I already have more than 100 apps on my iPhone, none of them from Yahoo. I don’t see that changing. It’s news, sports and finance apps have gotten good reviews, but I’m really not in the market. I used to use Yahoo Messenger, but that has been pretty well replaced by Facebook. Only Yahoo Groups, which I like tremendously, still links me to the Internet pioneer.
Whatever attempts Yahoo is making at original journalism don’t seem to be taking the world by storm. I have not spent any time on Yahoo’s home page in forever, but recently went over there and didn’t like the mish-mash of what passes for content that Yahoo delivered. It’s sort of like the Internet had to puke and Yahoo’s home page was the result.

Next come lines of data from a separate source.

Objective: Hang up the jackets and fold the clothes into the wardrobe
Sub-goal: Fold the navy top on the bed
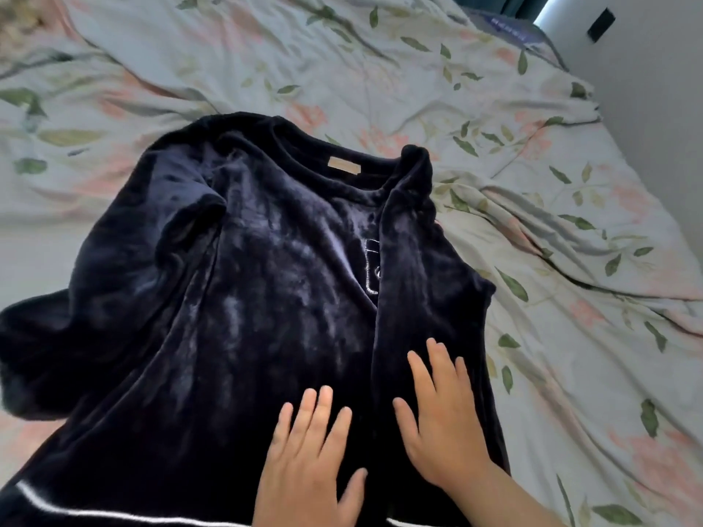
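While the dark plush top (247, 283) lies mid-bed on the floral sheet (570, 241), neck towards 12 o'clock, the left hand (308, 450) and right hand (441, 420) press flat near its 6 o'clock hem, each grip fully open and splayed, holding nothing. Its 3 o'clock side is folded inward; the sleeve (95, 298) at 9 o'clock lies spread. Judged risk: the slippery pile may let the fold slide open should the palms lift unevenly.

The bed (593, 237), covered by a rumpled pale sheet (342, 51) printed with green leaves and pink flowers, carries a dark navy velvety top (247, 298) spread flat, neck toward the far side, its right-hand side folded inward over the body, a white stripe near its nearer edge.
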A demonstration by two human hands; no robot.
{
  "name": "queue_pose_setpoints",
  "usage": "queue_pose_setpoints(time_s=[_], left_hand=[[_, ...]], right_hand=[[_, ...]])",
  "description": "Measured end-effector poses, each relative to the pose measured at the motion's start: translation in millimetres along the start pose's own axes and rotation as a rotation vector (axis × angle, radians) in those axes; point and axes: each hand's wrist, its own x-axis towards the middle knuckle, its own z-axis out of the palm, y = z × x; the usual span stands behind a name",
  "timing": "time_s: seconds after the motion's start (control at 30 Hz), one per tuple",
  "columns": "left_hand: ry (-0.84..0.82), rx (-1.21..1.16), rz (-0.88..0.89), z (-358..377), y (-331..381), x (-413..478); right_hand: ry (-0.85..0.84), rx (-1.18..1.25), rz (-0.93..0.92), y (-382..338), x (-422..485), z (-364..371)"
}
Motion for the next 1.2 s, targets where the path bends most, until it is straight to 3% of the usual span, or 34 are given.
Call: queue_pose_setpoints(time_s=[0.07,0.17,0.3,0.47,0.53,0.6,0.67,0.7,0.8,0.9,1.0,1.07,1.13,1.2], left_hand=[[0.110,0.025,-0.228,-17.4,-36.2,5.2],[0.101,0.125,-0.466,-39.5,-95.9,8.8],[0.036,0.032,-0.430,-28.8,-128.5,-2.9],[-0.048,0.029,-0.351,-23.5,-125.0,-2.0],[0.101,-0.048,-0.308,-48.7,-136.9,15.4],[0.453,-0.078,-0.255,-74.4,-154.8,38.1],[0.618,-0.089,-0.385,-98.0,-178.0,53.8],[0.599,-0.080,-0.511,-108.0,-189.7,63.7],[0.237,-0.284,-0.800,-131.4,-226.7,100.4],[0.142,-0.777,-0.921,-150.6,-261.8,142.6],[0.055,-1.022,-1.067,-156.9,-281.8,171.8],[-0.152,-1.382,-1.086,-158.4,-279.4,180.1],[-0.307,-1.446,-1.054,-160.3,-279.5,180.8],[-0.162,-1.344,-1.026,-169.7,-297.7,186.9]], right_hand=[[0.086,0.057,-0.146,-27.9,19.7,4.0],[0.122,0.098,-0.313,-85.2,69.5,12.0],[0.099,0.094,-0.400,-169.5,148.9,23.7],[0.036,0.021,-0.252,-207.2,198.0,52.2],[0.055,0.015,-0.233,-208.7,198.9,60.2],[0.060,0.019,-0.238,-210.4,201.5,63.5],[0.046,0.013,-0.240,-212.1,203.3,65.1],[0.034,0.006,-0.241,-212.2,202.4,65.2],[0.012,-0.009,-0.233,-212.2,199.2,66.0],[0.012,-0.032,-0.229,-213.9,201.6,62.0],[0.044,-0.007,-0.254,-211.1,201.9,65.2],[0.105,0.055,-0.291,-207.7,204.4,68.8],[0.165,0.092,-0.309,-206.0,206.6,70.5],[0.197,0.092,-0.290,-208.0,209.3,71.0]])
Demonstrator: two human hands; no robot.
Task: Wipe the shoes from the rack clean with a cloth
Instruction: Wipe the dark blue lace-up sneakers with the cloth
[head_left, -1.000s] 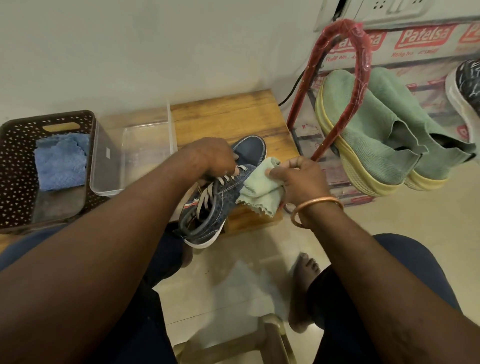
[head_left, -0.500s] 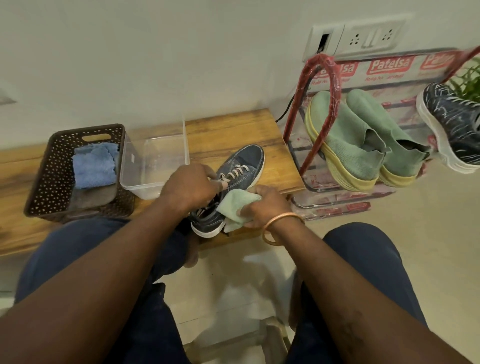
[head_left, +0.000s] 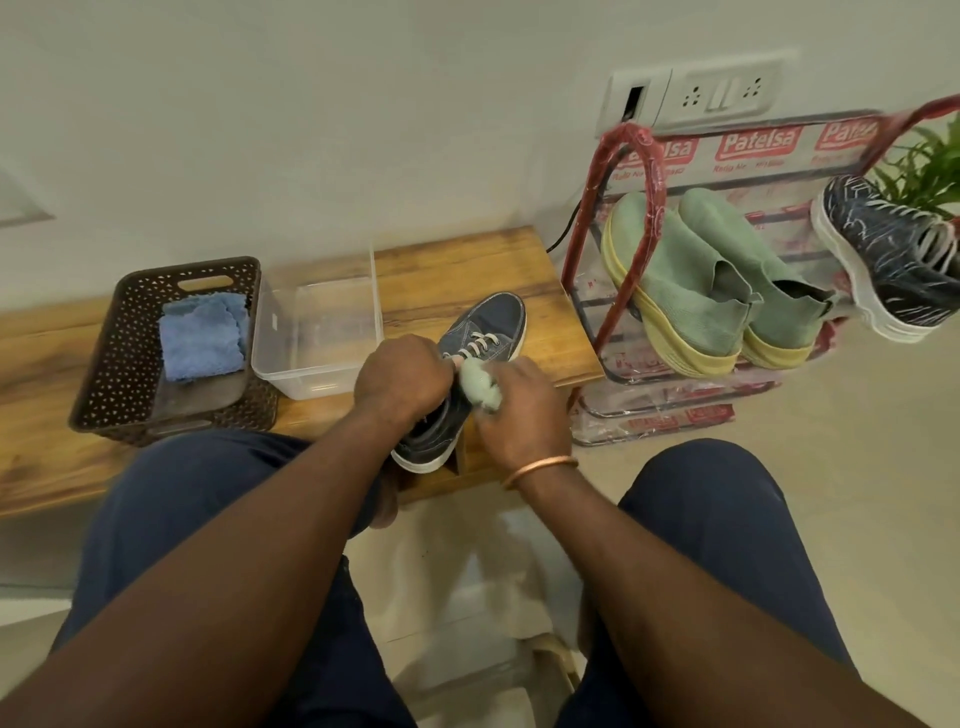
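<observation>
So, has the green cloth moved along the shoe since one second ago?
Yes. The green cloth in the right hand now sits bunched near the laces of the blue shoe; earlier it hung spread over the shoe's right side.

Home interior, looks like an entryway or hall corner. Evidence: red shoe rack (head_left: 631, 234) still in its printed plastic wrap, green slip-on shoes (head_left: 711, 280) and a dark patterned sneaker (head_left: 893, 270) on it. Low wooden bench (head_left: 457, 275) against a plain painted wall, household switch-and-socket plate (head_left: 691, 96) above. Tiled floor (head_left: 857, 441), potted plant leaves (head_left: 924, 166) at right edge. Brown plastic basket (head_left: 124, 374) and clear tub (head_left: 317, 332) on the bench.
</observation>
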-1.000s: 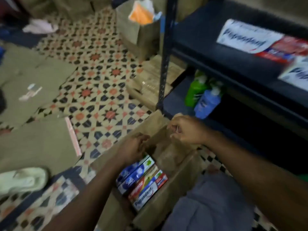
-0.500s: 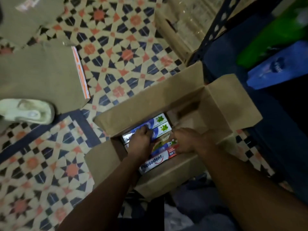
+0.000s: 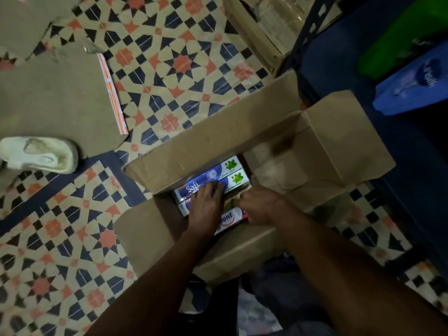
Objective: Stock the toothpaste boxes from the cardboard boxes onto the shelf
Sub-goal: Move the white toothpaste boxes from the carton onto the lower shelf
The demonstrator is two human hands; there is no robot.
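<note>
From the toothpaste boxes, the carton floor is lying open at 3 o'clock; a raised flap is walling 11 o'clock, the shelf post is blocking 1 o'clock.

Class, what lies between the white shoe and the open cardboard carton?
Only patterned floor tiles crossed by a dark blue band, no object, as the head view shows.

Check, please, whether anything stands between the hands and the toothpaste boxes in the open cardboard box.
Nothing visible does. The brown cardboard box has its flaps folded outward, and the left hand and right hand both touch the printed toothpaste boxes inside.
</note>
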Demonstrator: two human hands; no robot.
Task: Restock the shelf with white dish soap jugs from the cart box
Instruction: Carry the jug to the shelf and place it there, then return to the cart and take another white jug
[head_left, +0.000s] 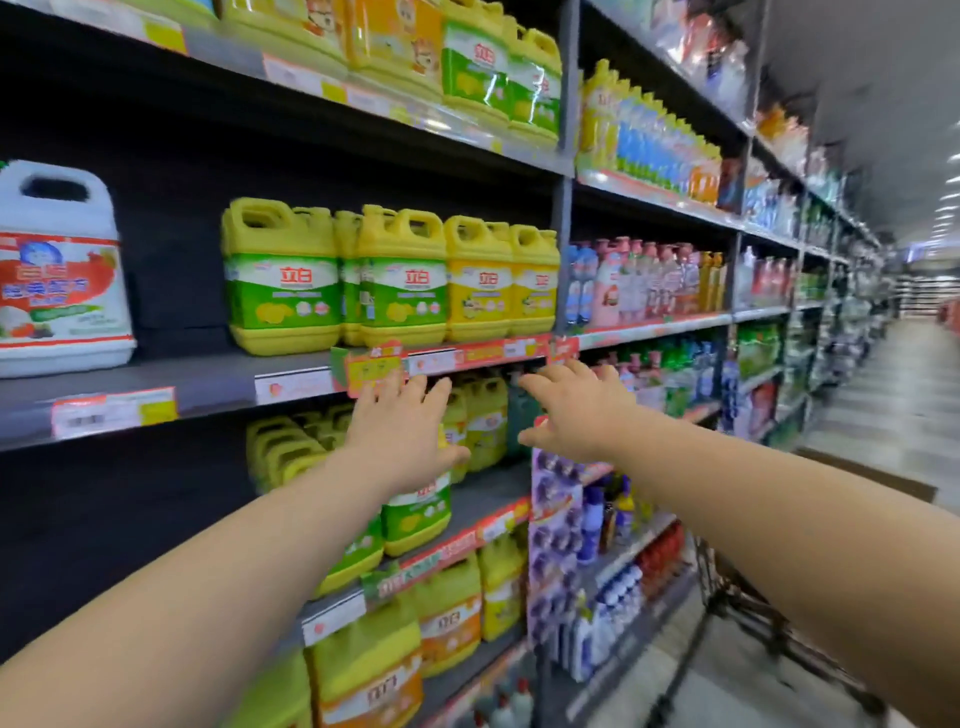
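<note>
**Ana:** Head view, and the fingers of the left hand (402, 431) are spreading flat, holding nothing at all, tips lying just under the red price tags (467, 356) on the shelf edge (218, 382).

**Ben:** Same story on the other side. The right hand (574, 413) is hanging open, fingers loose and slightly curled, palm empty, knuckles sitting just below the upright post (560, 249) that is dividing the two bays.

**Ana:** Both bare forearms are stretching in from the bottom corners, and the hands are floating side by side, apart from each other, in front of the yellow jugs (485, 421) on the shelf below.

**Ben:** Moving outward, a row of yellow jugs with green and orange labels (395, 278) is standing upright on the middle shelf, right above the hands.

**Ana:** And the white dish soap jug (60, 270) is sitting upright at the far left of that same shelf, well apart from both hands, with a dark bare stretch lying between it and the yellow row.

**Ben:** Down at the lower right, a dark metal cart frame (748, 608) is showing on the aisle floor, with a brown edge above it, too blurred to tell what that is.

**Ana:** Bottles in many colours (644, 280) are filling the next bay along the aisle.
</note>
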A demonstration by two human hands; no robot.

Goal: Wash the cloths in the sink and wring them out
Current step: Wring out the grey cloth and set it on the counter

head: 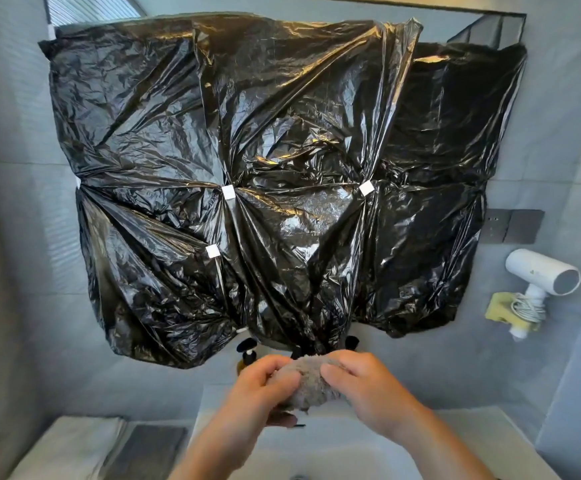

When I visited, “Global News Anchor” Katie Couric’s byline was on a 400-word “for dummies” level explanation of net neutrality. Couric’s only value is if the audience can see her perform, but that isn’t what I saw. Below that was a David Pogue piece on how to get free conference calls. A click takes me to a self-starting video and a short pitch for freeconferencecall.com, apparently excerpted from one of his books.
So much of Yahoo seems to be just that: Promoting other people’s content. Even mixed in with “news” content on the home page. I get that Yahoo is aiming at “low information” users, but this home page dives even below that.
Does Mayer have any more tricks up her sleeve? High-priced talent doesn’t seem to be doing much that I can see. Or maybe it will, as she makes mobile Yahoo’s next stand. I say next, instead of last because Yahoo will surely hang around for a while. How long Marissa Mayer will stay is likely tied to her success — of failure — making Yahoo a mobile platform company.